Return every line below exactly as written.
Raw data Start Marker
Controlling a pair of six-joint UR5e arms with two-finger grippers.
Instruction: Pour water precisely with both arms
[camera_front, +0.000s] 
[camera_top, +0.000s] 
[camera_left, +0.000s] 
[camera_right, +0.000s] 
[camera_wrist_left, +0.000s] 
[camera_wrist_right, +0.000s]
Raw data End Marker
§ Response to this exercise:
Controlling a pair of six-joint UR5e arms with two-finger grippers.
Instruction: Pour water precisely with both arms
[camera_front, +0.000s] 
[camera_top, +0.000s] 
[camera_left, +0.000s] 
[camera_right, +0.000s] 
[camera_wrist_left, +0.000s] 
[camera_wrist_right, +0.000s]

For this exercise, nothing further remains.